The following is from the Vancouver Education Association:

VEA files a grievance challenging Vancouver Public Schools’ reduction-in-force which violates provisions in educators’ CBA

VANCOUVER, WA (June 4, 2025) — On Tuesday, the Vancouver Education Association (VEA) took action aimed at ensuring that students don’t see even larger class sizes and reductions in other critical services when the 2025-26 school year begins. Vancouver Public Schools (VPS) has recently cut the number of certificated employees for the second year in a row, following a severe reduction-in-force during the 2023-2024 school year.

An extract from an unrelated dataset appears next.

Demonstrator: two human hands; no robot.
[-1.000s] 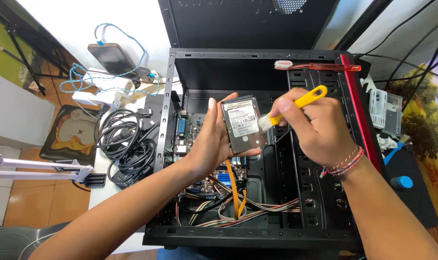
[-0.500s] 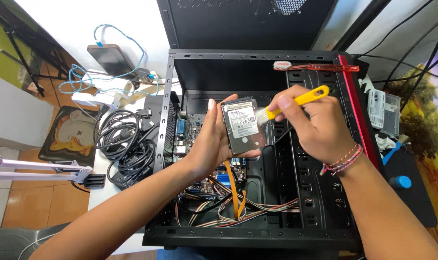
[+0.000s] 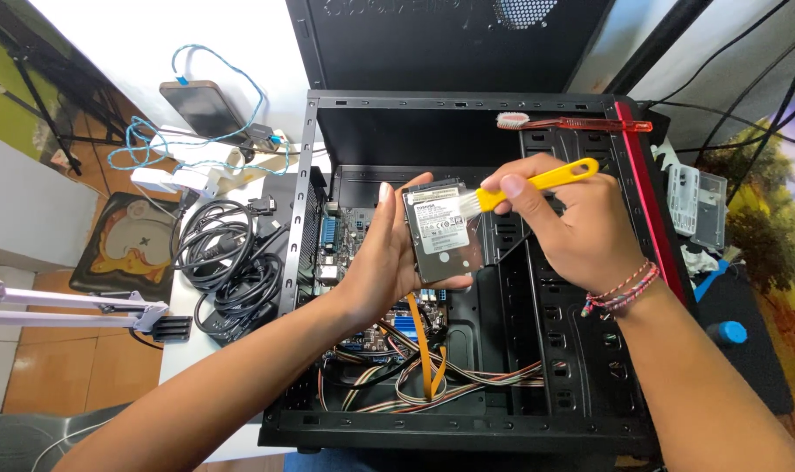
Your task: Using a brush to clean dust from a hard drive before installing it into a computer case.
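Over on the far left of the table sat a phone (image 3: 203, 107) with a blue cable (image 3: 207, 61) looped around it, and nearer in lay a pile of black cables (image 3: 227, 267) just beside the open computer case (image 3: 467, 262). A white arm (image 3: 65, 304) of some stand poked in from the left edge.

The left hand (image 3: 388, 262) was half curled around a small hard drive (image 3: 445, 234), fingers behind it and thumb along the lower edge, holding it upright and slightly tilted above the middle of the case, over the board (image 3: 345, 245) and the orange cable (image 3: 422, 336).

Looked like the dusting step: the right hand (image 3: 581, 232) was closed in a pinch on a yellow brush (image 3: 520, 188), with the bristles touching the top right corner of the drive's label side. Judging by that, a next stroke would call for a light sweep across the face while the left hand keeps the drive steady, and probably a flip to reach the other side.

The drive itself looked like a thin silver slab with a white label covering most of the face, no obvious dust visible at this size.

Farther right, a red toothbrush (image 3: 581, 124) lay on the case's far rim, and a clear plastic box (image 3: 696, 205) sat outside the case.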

Union members filed a grievance Tuesday to challenge this move by VPS which violates the parties’ Collective Bargaining Agreement (CBA) by conducting a reduction-in-force “in secret.” The CBA requires the School Board to take certain formal actions by specified deadlines before reducing the number of certificated employees. Those actions have not been taken and the deadlines in question have passed. This portion of the CBA both protects educators from abrupt layoffs and protects students from losing the educators they rely on every day.

Photo: VEA

“Our schools are already struggling to do more for our students with fewer resources after last year’s cuts,” said Jamie Anderson, VEA President. “With this new round of cuts, teachers, principals, and other school employees are scrambling to figure out how to offer students of all ages and backgrounds the stability and supports they need to be successful.”

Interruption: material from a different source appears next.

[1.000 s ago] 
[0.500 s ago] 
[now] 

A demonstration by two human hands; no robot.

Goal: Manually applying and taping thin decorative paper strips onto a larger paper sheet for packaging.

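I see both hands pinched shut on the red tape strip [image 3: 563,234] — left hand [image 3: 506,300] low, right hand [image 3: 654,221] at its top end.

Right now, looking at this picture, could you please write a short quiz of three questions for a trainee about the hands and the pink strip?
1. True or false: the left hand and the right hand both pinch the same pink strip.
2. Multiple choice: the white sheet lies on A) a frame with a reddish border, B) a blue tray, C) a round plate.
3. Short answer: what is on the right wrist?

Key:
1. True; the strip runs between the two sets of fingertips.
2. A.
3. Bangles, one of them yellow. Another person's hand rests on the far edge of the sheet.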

When the staff students rely on day in and day out are cut, the whole community is impacted. “It is the School Board’s responsibility to make these kinds of critical decisions, not the Superintendent’s or the Chief Financial Officer’s,” Ms. Anderson said. “Their job is to implement the program that our elected officials have established, not unilaterally change it.”

The staff reductions, if not reversed, would put VPS in violation of state laws. VPS currently lacks job placements for about 10 teachers, but these employees did not receive the legally-required notice that their contracts would be nonrenewed for next year by the May 15 deadline outlined in RCW 28A.405.210.

“We don’t need to repeat last year’s mistakes, where cuts were too deep and schools experienced total disruption as they tried to add positions back in the fall,” Ms. Anderson said. “Instead of leaving schools in chaos and scrambling to figure out what to do, they should give the schools the staff they need to provide the education all of our students deserve now.”